Present the following data again exactly as it is shown.

*** Exercise data

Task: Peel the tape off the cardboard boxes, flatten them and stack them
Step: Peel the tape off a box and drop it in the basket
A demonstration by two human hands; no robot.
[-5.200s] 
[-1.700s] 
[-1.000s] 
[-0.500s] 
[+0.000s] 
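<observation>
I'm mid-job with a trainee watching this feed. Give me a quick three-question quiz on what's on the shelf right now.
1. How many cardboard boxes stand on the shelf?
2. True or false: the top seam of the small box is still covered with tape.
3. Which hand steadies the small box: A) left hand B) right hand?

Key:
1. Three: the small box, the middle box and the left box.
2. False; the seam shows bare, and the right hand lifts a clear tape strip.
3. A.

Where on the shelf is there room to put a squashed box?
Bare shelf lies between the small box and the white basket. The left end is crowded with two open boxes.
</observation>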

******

◆ **Result for this task**:
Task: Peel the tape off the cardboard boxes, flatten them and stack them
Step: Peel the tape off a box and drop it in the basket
A demonstration by two human hands; no robot.
[-5.200s] 
[-1.700s] 
[-1.000s] 
[-0.500s] 
[+0.000s] 
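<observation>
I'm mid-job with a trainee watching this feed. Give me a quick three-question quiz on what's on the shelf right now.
1. How many cardboard boxes stand on the shelf?
2. True or false: the top seam of the small box is still covered with tape.
3. Which hand steadies the small box: A) left hand B) right hand?

Key:
1. Three: the small box, the middle box and the left box.
2. False; the seam shows bare, and the right hand lifts a clear tape strip.
3. A.

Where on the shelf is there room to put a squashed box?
Bare shelf lies between the small box and the white basket. The left end is crowded with two open boxes.
</observation>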

Work on this exercise is finished.